* WHAT TO DO:
Bring together all lines from the listing below that contain the string "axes".

-------------------------

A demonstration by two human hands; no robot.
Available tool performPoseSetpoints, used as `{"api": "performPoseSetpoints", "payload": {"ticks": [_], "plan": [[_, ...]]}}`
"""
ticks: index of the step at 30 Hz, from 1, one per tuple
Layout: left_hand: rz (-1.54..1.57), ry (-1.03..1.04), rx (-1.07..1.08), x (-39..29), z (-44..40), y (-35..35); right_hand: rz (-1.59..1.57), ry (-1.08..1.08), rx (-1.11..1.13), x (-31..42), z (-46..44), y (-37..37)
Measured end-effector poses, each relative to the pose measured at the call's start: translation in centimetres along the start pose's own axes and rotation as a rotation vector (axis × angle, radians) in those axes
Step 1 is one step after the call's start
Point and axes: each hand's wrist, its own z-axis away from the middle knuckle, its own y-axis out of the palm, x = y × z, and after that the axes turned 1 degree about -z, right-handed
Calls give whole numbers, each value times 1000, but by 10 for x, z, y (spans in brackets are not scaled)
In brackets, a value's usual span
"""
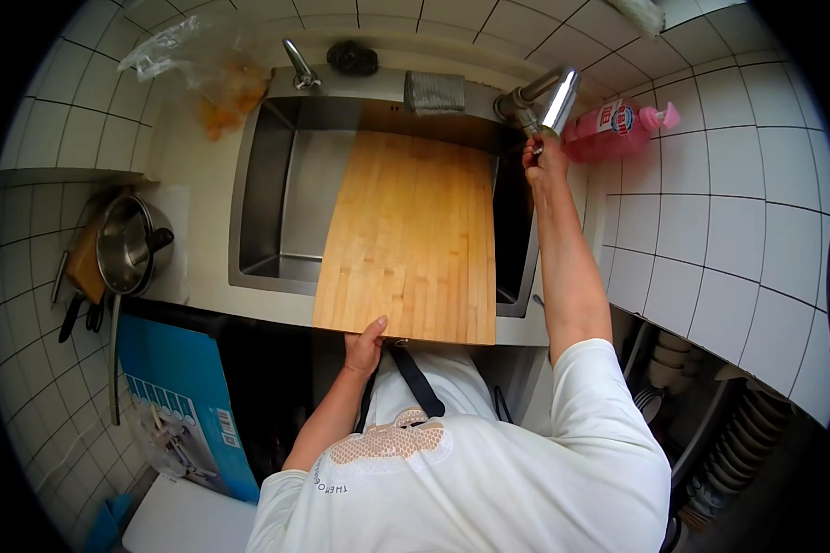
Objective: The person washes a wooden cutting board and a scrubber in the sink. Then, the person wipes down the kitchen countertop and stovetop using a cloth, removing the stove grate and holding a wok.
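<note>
A large wooden cutting board [415, 240] lies over the steel sink [281, 212], covering its middle and right part and reaching past the front edge. My left hand [365, 348] grips the board's front edge, thumb on top and fingers hidden underneath. At the back right, my right hand [546, 152] is closed at the chrome faucet [553, 106], by its lower side. The exact part under those fingers is too small to tell. No water shows from the spout.
Pink soap bottle [609, 131] right of the faucet; gray cloth [434, 93] and dark scrubber [352, 58] behind the sink. Small tap [301, 66] and plastic bag [221, 83] at back left. Metal pot [124, 241] at left; stacked dishes [742, 442] low right.
</note>
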Motion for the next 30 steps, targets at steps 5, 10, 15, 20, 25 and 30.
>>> {"api": "performPoseSetpoints", "payload": {"ticks": [5, 10, 15, 20, 25, 30], "plan": [[-8, 0, -14, -2, 1, 3, -8, -14, 5, -2, -4, -3], [-10, 14, -21, -3, 2, 6, 10, -30, 24, 2, 9, 1], [-44, 58, -6, -3, 2, 7, -293, 137, 65, -34, 30, -9], [-31, 8, -7, -2, 2, 4, -275, 420, 182, -52, 55, 29], [-38, 0, -14, 0, 3, 1, -174, 452, 675, -24, 57, 42], [-18, -18, -41, -1, 4, 3, 1306, -541, 939, -138, 23, -49]]}}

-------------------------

* EXERCISE SOLUTION:
Measured end-effector poses, each relative to the pose measured at the call's start: translation in centimetres along the start pose's own axes and rotation as a rotation vector (axis × angle, radians) in those axes
Point and axes: each hand's wrist, its own z-axis away from the middle knuckle, its own y-axis out of the palm, x = y × z, and after that the axes turned 1 degree about -z, right-handed

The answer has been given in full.